Other fishing villages grew, became great ports, centres of trade and commerce, places of renown; but Fossa remained small, hedged in by tall cliffs, pinched against the ocean. Noetos looked up, his eye tracing the cliff-top arcing away ahead and to his right. He turned his head further to where the dark walls enclosed Fossa Harbour, separating it from the wider expanse of Alkuon Bay and the reefs on the edge of sight. The cliffs, he thought wearily, the damn cliffs that dominate us all, shaping our very lives.
As always when prey to such moods his mind filled with images from his father’s stories. The wide plains and beautiful cities of Rhoudhos, lost forever. His grandfather burning at the stake, flames in his grey hair, stubbornly defying the Undying Man. The great decline following his death. Rhoudhos thrown to the Neherian wolves, who almost swallowed it whole, leaving Saros and Palestra to absorb the remnants. Fields fired, stately buildings torn down, books and artwork burned, bodies left in piles to rot. A time for savages.
Nothing but pain ever came of such reminiscence.
He was now high enough that he could look down into Old Fossa, a collection of huts and lean-tos, the place he had lived until two years ago. A few lights indicated that some still had not left for the celebrations. His gaze rested fondly on the roof of the small house he had purchased with the last of his father’s money. The house where he and Opuntia had brought up two children. He tried not to wish things had remained the way they were.

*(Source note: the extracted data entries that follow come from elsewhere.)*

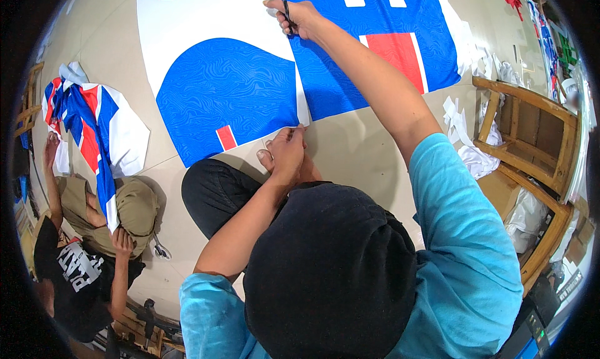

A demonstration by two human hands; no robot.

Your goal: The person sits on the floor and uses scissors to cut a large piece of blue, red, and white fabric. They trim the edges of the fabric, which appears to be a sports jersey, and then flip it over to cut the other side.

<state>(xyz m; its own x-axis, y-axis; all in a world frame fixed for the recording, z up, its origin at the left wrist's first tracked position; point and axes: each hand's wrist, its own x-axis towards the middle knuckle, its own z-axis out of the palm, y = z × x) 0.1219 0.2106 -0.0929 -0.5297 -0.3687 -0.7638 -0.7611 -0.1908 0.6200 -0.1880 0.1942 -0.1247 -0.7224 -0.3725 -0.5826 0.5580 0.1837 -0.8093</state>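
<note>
A large sheet of white fabric printed with blue panels (228,87) lies spread on the floor before me. At its far part my right hand (302,19) is closed around the black handles of scissors (287,10), whose blades point away from me along the line between two panels. Close to my body, my left hand (289,151) pinches the near edge of the fabric at the end of a narrow white strip (302,99). The right panel (337,65) carries a red block with white borders; the left one has a small red patch (225,137).
At the left another person (78,265) sits on the floor, holding a blue, red and white cloth (94,118). Scissors (162,249) lie beside that person. Wooden frames (531,134) stand at the right, with white scraps (478,159) near them. Pale tiles (369,146) surround the fabric.
</note>
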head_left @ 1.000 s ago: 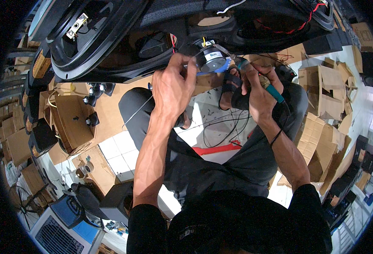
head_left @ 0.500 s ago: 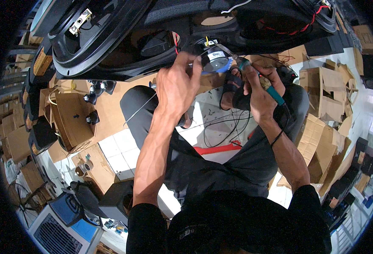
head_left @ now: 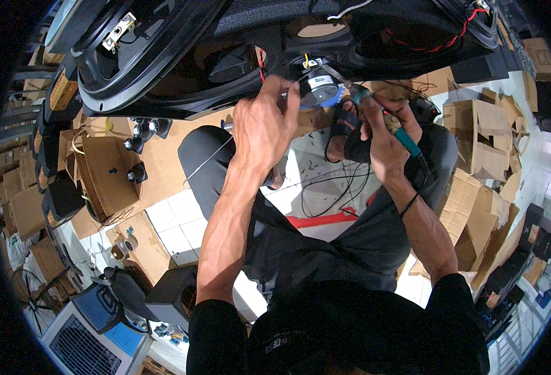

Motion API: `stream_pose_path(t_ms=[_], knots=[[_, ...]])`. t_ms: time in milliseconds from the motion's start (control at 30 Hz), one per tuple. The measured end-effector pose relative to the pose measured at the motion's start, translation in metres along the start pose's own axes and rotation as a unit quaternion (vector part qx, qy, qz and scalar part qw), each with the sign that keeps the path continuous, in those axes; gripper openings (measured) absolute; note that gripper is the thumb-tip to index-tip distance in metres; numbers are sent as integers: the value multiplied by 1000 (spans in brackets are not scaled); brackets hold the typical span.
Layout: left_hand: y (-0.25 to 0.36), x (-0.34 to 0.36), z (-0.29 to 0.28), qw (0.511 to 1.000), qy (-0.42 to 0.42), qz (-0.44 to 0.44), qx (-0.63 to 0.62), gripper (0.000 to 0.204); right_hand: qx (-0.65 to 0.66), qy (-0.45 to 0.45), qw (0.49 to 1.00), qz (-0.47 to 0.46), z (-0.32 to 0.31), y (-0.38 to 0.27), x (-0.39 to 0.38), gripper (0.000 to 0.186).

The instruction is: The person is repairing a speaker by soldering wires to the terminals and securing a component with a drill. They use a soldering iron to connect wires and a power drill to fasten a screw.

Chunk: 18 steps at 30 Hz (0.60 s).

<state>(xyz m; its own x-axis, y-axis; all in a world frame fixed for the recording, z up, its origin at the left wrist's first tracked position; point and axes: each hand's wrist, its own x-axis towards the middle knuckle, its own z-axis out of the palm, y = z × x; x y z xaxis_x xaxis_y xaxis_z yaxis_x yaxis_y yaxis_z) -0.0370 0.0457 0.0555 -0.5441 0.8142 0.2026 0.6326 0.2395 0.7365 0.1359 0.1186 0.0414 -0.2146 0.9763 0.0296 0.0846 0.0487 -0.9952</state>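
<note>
My right hand [head_left: 385, 128] is closed around the teal handle of a soldering iron [head_left: 408, 144]. Its metal shaft points up and left to the terminal of a small round speaker driver [head_left: 319, 94], where a yellow wire [head_left: 306, 60] meets the driver. My left hand [head_left: 262, 125] is pinched closed just left of the driver. A thin grey wire [head_left: 205, 161] runs up into that hand from the lower left; its end is hidden by the fingers. Above both hands stands a large black speaker cabinet [head_left: 250, 37] with round openings.
Several small black drivers [head_left: 143, 130] sit on cardboard at left, beside an open carton [head_left: 108, 178]. Torn cardboard [head_left: 475, 134] is piled at right. The black cable [head_left: 335, 187] loops over the floor between my legs, near a red strip [head_left: 322, 219].
Very little differs. My left hand has shifted slightly at the fingertips beside the driver, while the iron stays at the terminal.
</note>
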Motion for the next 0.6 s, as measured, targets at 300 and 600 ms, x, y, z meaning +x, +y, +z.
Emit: stream_pose_path(t_ms=[300, 600], knots=[[1, 1, 0, 1000, -16, -14, 15, 16, -14, 2, 1000, -5, 1, -2, 0, 16], [5, 1, -5, 1000, 14, -14, -13, 16, -1, 9, 1000, -14, 0, 1, 0, 20]])
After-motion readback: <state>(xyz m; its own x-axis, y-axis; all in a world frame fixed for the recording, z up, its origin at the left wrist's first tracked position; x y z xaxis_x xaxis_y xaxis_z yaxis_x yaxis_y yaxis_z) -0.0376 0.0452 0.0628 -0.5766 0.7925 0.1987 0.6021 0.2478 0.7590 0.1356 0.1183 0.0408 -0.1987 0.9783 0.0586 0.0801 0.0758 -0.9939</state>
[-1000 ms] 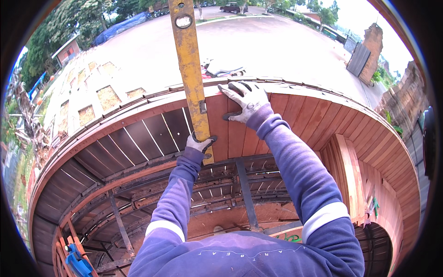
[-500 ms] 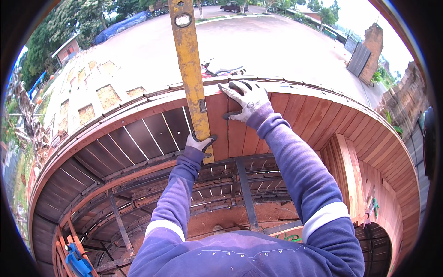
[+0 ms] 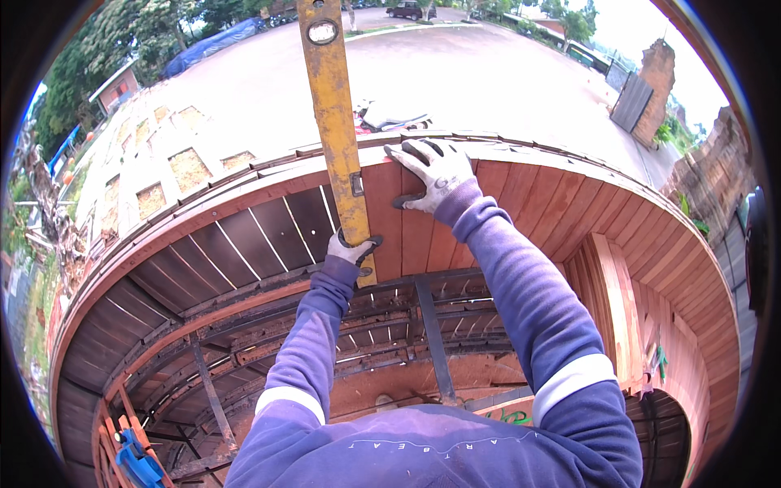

He tried to imagine things were better now with a child a thousand leagues to the north, a wife who cared only that she had finally climbed out of Old Fossa to her new house on the cliff, a boat named after the beautiful girl whom they had sent away, and a son who seemed determined to follow in her footsteps. He tried hard, but he had never possessed a good imagination.